Quickly he gathered the cords of his smoking jacket and tied them, then hit the little lever above the coach door. With a hiss of expelled air, the door slowly opened. He liked to impress. And there, at the foot of the steps, stood Danielle.

"Hello," she said, and bounced up the steps to stand level with him, smiling like an angel. "Wow, it's hot in here."

"It's nice, don't you think?"

Danielle unpopped the breast pocket of her bikers jacket and took out a long, fat cigarette, slipping it into her ruby-red lips and lighting it in a single move. She wriggled out of the jacket, bumping her elbows gently into Roger's chest without attempting to find more space for herself, then handed the jacket to him as she inhaled deeply. Roger tossed it casually down the length of the coach, so happy that it landed squarely on the bed at the rear.

He tried not to get an erection, this immediate just wasn't cool, but in the end he had to rely on the smoking jacket for concealment. He'd never seen her dressed like this. She looked stunning. A tight black singlet that made the most of her beautiful bosom (it was easy to ignore the pink stain down the side) and Lycra leggings that might have been thrown away after an Alsatian had taken a liking to them. But boy! they took his breath away. Both her knees were showing, and if that wasn't pretty enough, there was an enormous rip up the inside of one thigh. All Roger wanted to do was place his hand down there and tickle the pink flesh, but he was on best behaviour, so instead he raised a grin and looked directly into her hazel eyes.

She took the big cigarette from her mouth and placed it in his, holding it there for a moment with her fingers. "It goes with your smoking jacket," she said, picking at the hole in the jacket's silken belly with her free hand. "I love it. And this was such a nice idea, meeting up in a field outside Baunton. How did you discover this place?"

"Oh, I've parked up here a few times," he said, as casually as he could. "It's quiet."

"And such a view!" She wiggled her hips as she walked away, she'd never done that before but she was doing it now, he could swear it. It didn't help at all.

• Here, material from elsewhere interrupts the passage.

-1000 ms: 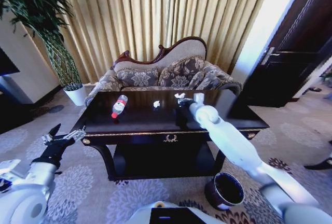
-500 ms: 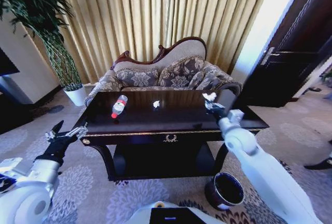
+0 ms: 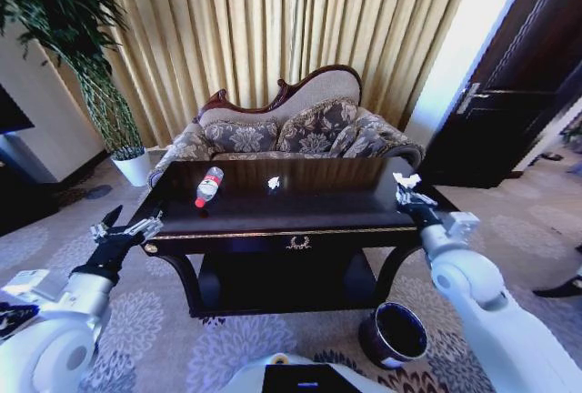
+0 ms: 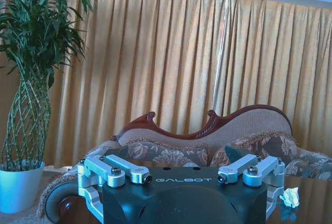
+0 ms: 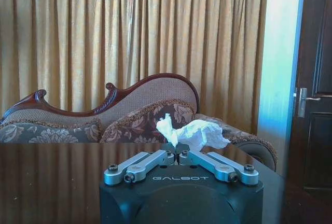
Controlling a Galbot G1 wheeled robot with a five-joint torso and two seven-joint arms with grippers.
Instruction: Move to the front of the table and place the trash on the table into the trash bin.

"Yes," he said, breathing steadily. "I think it looks like a dandelion."

She laughed, still looking out of the coach's broad side-windows over the trees at the gold and silver Milky Way on its side. "You're right," she said, without looking at him. "What's for tea?"

"Nettle soup. Garlic lentils with rice."

"You're so sweet."

He'd almost regained control over his body, until she turned off the gas rings, with deliberation, and sashayed back to him and popped her smoky tongue into his mouth, and wrapped her arms around him and pressed her ragged Lycra against his jeans.

"That's the great thing about vegetarian food," she said. "It can wait."